Friday, March 12, 2010

Outside the box ...

A good friend of mine who runs a construction business received a set of photos from contractors who work with him. The photos, actually taken at the work sites, depict extraordinary examples of poor decision-making. Imagine nailing wood to a perimeter fence with nails 3” too long, so that rows of sharp-pointed nails protruded from the supporting rails surrounding a play-area for children or mounting a light fitting, with a regular light bulb, in a bathroom and placing it six inches above a functioning shower-head! But perhaps the best picture was from someone upset over regular power outages from circuit-breakers that kept tripping. Pulling all out the wires from behind each breaker and bypassing the fuses seems to have done the trick – and the photo above is of the newly re-configured fuse box.

There’s definitely a strong case to be made for those who take the initiative and can do things themselves. I am in awe of neighbors who can fix leaking faucets and can wire a house for speakers. I also look favorably on anyone who can get a lawnmower (or snow blower) working after months of neglect, and I hold in high regard anyone who can fix a water heater or furnace. At the time these skills were being handed out, I must have been elsewhere and I have had to live a poorer life as a result. I am getting now into it, very slowly, I have to admit, and I am enjoying every opportunity of late to roll a jack under the car and changing all four wheels.

The bypassed fuse box, however, reminds me of how frustrating it can be when services fail and we can no longer do what we had planned on doing. This week, Californians once again had to live through a Department of Motor Vehicles (DMV) computer crash – the second such crash this year. Newspapers and television stations quickly picked up on the developing story as long lines began to form outside many DMV’s branches. While there is no immediate news about what caused the current problem, the incident earlier this year was reported to have been caused by a major router failure.

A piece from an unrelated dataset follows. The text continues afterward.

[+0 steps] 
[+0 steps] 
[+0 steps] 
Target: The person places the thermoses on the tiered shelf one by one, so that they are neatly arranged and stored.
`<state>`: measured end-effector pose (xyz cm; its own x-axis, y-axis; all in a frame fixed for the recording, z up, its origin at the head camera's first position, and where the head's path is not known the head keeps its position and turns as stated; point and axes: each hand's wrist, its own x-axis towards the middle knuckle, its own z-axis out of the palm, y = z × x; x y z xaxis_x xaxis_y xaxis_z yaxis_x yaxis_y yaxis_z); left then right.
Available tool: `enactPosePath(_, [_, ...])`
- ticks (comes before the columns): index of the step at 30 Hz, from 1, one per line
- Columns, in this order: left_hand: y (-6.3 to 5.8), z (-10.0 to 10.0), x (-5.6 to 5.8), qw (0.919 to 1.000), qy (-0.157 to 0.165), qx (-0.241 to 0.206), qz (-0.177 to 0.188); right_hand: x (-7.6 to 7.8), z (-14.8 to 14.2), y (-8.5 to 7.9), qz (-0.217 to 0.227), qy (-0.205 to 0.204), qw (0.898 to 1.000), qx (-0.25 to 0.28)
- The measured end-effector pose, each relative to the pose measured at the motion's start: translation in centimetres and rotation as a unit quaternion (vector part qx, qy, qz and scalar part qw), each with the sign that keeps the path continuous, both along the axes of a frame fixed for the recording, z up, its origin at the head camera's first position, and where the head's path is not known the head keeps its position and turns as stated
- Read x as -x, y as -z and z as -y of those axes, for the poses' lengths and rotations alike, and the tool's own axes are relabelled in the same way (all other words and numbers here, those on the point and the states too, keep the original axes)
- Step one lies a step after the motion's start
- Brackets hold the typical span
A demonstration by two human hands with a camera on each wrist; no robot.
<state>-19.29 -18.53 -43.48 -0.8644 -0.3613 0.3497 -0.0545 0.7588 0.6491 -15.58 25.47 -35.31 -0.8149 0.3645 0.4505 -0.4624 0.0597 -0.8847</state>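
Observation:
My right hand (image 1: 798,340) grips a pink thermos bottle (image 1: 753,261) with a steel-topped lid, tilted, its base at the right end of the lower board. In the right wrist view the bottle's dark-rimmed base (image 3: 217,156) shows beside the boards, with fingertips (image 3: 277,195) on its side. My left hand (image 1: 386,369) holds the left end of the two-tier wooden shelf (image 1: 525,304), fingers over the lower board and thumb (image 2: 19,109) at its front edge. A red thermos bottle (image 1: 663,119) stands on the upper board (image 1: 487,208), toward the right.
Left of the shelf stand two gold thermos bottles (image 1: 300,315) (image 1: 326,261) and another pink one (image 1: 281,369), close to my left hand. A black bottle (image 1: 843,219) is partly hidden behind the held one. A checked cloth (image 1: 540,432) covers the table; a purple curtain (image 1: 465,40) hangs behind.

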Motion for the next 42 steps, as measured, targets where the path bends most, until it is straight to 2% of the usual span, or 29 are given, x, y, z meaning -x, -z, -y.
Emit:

I do not know what servers are installed at California DMV, and I am not certain about the network equipment deployed, but all I can visualize is someone inside the data center, agitated by a troublesome router, pulling out all the lines and twisting them together. See, it works! Just as the fuse box above most likely succumbed to the heat and caught fire, I can imagine a whole bundle of communications lines just shorting out! Probably didn’t happen, but the results had to be the same – no power, again, in the home, and long lines outside the DMV. Availability, or in this case, the lack of availability, remains as big an issue as it ever has and it’s not going to be fixed by someone who likes to do things by himself!

I have just finished writing a column for the March, ’10 issue of the eNewsletter, Tandemworld. It’s been six months since I began working for myself to develop white papers and articles for other companies. As I looked at the value that comes with active participation in social networks, and the head-start this gave me as I launched my company, I thanked the companies that really helped me out. While I sounded a bit like a NASCAR driver after winning a big race, as I thanked all my sponsors, I am encouraged by the work that continues to come my way from the NonStop community. I am starting to diversify but even as I work with companies on platforms other than NonStop, I often see the potential for more business if only the product ran on NonStop!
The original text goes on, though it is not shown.